• Aim of the exercise:
Go over the entries and report the lines where the word "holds" occurs.

[Opening Records for this exercise section]

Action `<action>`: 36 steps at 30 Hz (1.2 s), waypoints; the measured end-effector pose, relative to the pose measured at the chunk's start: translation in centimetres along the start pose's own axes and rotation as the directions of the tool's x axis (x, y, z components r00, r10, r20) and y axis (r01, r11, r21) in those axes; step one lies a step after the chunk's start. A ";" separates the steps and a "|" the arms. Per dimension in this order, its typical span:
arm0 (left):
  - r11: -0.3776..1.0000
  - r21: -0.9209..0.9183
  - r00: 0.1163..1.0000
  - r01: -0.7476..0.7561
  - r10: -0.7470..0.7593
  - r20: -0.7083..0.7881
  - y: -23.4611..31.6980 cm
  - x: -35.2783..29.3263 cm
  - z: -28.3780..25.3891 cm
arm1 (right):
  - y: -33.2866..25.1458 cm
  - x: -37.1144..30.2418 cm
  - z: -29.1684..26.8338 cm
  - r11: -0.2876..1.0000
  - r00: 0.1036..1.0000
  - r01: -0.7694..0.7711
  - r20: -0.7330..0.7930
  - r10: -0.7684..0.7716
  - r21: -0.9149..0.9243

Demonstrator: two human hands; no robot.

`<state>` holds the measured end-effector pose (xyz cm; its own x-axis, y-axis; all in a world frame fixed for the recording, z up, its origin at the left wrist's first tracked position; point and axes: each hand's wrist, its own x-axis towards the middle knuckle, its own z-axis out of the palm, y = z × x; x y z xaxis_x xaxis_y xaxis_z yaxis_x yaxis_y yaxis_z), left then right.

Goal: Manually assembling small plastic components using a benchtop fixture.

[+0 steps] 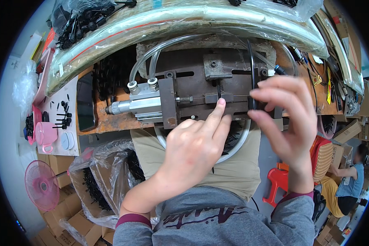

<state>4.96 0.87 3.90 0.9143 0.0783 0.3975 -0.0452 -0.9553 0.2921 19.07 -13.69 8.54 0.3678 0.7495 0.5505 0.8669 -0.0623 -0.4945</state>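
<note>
My left hand [199, 141] reaches over a dark metal fixture [188, 88] with its index finger stretched out. That fingertip presses near a small black part [219, 91] on a little metal block [211, 98]. A thin wire or pin runs sideways along the block. My right hand [289, 110] is at the right, its thumb and index finger apart on either side of the lower end of a black rod [251, 69]. Whether the fingertips touch the rod is hard to see. A silver pneumatic cylinder [145, 105] is fixed at the fixture's left.
Clear hoses [153, 61] arch from the cylinder. A long plastic-wrapped bundle [184, 20] lies across the back. At left are a phone [86, 102], a pink cup [45, 133] and black-headed parts [63, 121]. Below stand a plastic-lined box [106, 176] and a red stool [276, 182]; another person [348, 180] sits far right.
</note>
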 end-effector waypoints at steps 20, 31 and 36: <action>0.994 -0.074 0.996 0.086 -0.087 -0.012 -5.5 19.7 -4.7 | -1.2 -4.1 5.7 0.915 0.974 0.115 0.227 -0.027 -0.388; 0.956 -0.256 0.988 0.143 -0.154 -0.020 -6.4 19.0 -5.0 | -1.5 -3.8 5.2 0.915 0.964 0.109 0.266 -0.002 -0.388; 0.719 -0.664 0.974 0.203 -0.216 0.063 -5.4 14.6 -8.4 | -1.7 -3.3 4.6 0.957 0.964 0.053 0.264 0.024 -0.284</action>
<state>15.21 9.60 15.41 0.9260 0.2646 0.2693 -0.1148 -0.4821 0.8686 14.88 -13.06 4.49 0.2869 0.8953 0.3408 0.9451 -0.2065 -0.2531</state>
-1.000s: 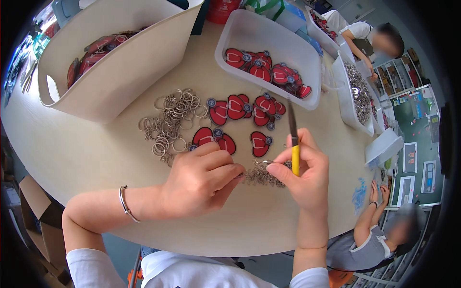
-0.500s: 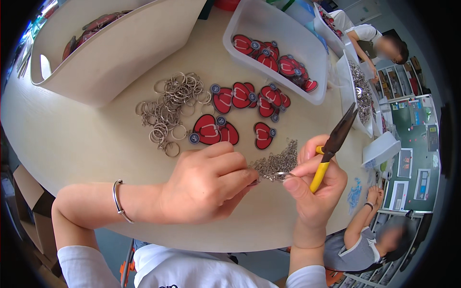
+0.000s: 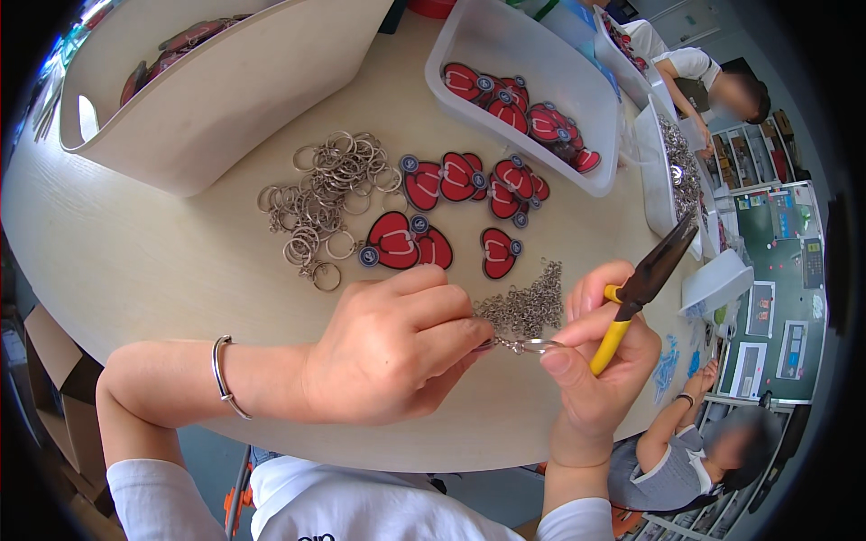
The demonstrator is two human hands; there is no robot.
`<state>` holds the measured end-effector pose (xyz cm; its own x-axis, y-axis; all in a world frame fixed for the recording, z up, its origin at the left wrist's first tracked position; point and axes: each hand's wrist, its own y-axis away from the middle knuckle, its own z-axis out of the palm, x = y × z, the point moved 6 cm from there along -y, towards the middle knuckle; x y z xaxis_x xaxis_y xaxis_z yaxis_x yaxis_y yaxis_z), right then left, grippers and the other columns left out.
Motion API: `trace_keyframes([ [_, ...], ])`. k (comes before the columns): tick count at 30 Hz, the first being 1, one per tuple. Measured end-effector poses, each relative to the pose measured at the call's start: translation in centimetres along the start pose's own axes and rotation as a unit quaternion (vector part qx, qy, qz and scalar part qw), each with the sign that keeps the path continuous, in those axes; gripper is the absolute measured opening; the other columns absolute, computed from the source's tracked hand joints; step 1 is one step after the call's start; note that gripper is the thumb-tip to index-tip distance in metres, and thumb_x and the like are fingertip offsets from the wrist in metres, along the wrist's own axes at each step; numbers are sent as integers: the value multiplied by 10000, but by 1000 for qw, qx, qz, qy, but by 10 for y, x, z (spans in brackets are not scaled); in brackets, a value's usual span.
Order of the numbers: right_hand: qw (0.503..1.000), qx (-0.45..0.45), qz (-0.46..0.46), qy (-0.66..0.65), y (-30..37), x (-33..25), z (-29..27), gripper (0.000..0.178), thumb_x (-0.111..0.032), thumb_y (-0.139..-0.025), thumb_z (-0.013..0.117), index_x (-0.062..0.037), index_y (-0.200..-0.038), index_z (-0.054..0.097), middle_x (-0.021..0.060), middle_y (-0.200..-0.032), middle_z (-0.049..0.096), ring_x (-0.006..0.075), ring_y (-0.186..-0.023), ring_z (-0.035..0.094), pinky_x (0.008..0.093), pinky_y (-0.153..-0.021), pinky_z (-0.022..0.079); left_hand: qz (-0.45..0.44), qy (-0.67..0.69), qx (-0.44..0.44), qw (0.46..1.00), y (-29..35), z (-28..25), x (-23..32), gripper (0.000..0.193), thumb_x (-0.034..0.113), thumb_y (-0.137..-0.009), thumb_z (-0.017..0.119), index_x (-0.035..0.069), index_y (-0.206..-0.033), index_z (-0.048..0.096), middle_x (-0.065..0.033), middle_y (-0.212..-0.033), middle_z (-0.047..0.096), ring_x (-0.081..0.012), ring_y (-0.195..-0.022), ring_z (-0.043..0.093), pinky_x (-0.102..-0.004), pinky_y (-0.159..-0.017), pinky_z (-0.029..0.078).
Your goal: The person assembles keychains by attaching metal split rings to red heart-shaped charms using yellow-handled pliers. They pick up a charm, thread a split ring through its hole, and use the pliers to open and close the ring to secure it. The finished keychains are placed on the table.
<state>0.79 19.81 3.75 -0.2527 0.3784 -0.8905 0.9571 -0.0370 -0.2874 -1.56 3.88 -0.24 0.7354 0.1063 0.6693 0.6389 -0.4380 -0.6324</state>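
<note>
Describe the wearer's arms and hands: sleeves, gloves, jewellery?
Both hands are bare, no gloves: left hand, right hand. Forearms bare too. White sleeves are pushed up near the elbows. A thin silver bangle sits on the left wrist. No rings or watch visible.

This is a small assembly workshop, a place of hand piecework. A broad, round, pale wooden surface [image 3: 144, 261] carries stock sorted in bulk: a loose heap of metal key rings [image 3: 329, 194], red heart-shaped charms [image 3: 451, 216], a pile of short chains [image 3: 528, 307], and clear plastic bins [image 3: 532, 63] filled with more charms. Other people sit nearby at the same work. Shelving and posted sheets line the far wall [image 3: 767, 270].
</note>
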Motion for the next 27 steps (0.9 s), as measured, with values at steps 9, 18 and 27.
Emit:
trace_keyframes([
  [9,1000,1,-6,22,2,-2,-3,223,-184,-610,842,-54,-678,673,54,-836,423,182,-745,430,276,-627,361,-5,19,20,1000,-2,-3,-2,267,-12,-563,776,10,-810,675,-47,-660,556,-186,-548,484,-296,-457,359],
  [18,982,-90,-38,163,-2,-20,-6,381,-340,-673,809,-3,-700,632,89,-911,489,206,-760,495,297,-647,420,76,-107,58,990,-17,-38,7,306,-31,-568,748,23,-865,698,-45,-749,622,-168,-583,458,-265,-507,367],
  [27,902,-113,-260,325,3,-29,5,340,-313,-699,773,-68,-649,542,102,-925,528,239,-743,523,348,-613,397,189,-246,60,949,-30,-68,37,385,-14,-556,743,23,-938,710,-27,-870,664,-143,-628,442,-243,-529,359],
])
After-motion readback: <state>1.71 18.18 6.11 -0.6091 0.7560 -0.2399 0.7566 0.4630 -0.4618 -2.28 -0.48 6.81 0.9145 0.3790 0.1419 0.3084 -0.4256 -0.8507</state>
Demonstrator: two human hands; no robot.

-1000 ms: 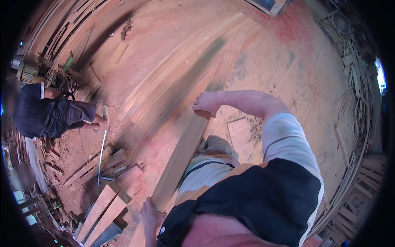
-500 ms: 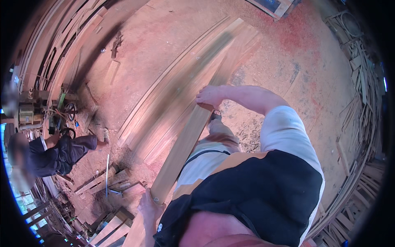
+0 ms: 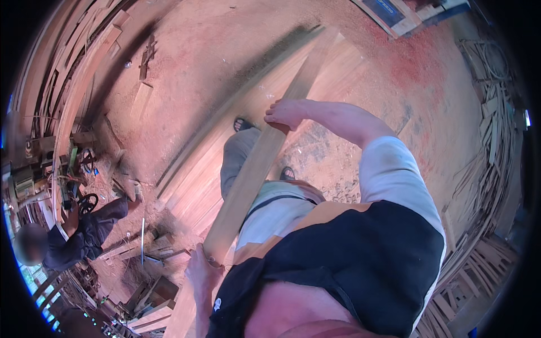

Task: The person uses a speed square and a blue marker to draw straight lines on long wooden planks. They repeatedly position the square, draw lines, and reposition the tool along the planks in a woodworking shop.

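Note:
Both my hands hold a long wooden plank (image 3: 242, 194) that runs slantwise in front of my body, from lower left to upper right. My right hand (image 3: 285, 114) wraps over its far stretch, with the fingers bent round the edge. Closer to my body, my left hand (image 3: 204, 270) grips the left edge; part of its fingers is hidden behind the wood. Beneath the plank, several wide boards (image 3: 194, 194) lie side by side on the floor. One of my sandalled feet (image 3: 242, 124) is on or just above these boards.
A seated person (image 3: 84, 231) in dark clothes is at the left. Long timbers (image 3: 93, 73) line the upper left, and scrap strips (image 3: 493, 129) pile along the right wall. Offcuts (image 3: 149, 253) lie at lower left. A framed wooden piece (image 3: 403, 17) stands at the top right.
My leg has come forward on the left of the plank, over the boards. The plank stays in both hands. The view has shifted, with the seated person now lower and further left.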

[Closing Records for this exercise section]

• Problem solution:
`<state>` holds the measured end-effector pose (xyz cm; its own x-axis, y-axis; all in a world frame fixed for the recording, z up, its origin at the left wrist's first tracked position; point and axes: each hand's wrist, its own x-axis towards the middle knuckle, its own z-axis out of the palm, y = z × x; x y z xaxis_x xaxis_y xaxis_z yaxis_x yaxis_y yaxis_z), left then right.
`<state>` holds the measured end-effector pose (xyz cm; its own x-axis, y-axis; all in a world frame fixed for the recording, z up, its origin at the left wrist's first tracked position; point and axes: each hand's wrist, its own y-axis away from the middle knuckle, its own z-axis out of the palm, x = y × z, the point moved 6 cm from there along -y, towards the middle knuckle; x y z xaxis_x xaxis_y xaxis_z yaxis_x yaxis_y yaxis_z), right then left, grippers and the other columns left out.

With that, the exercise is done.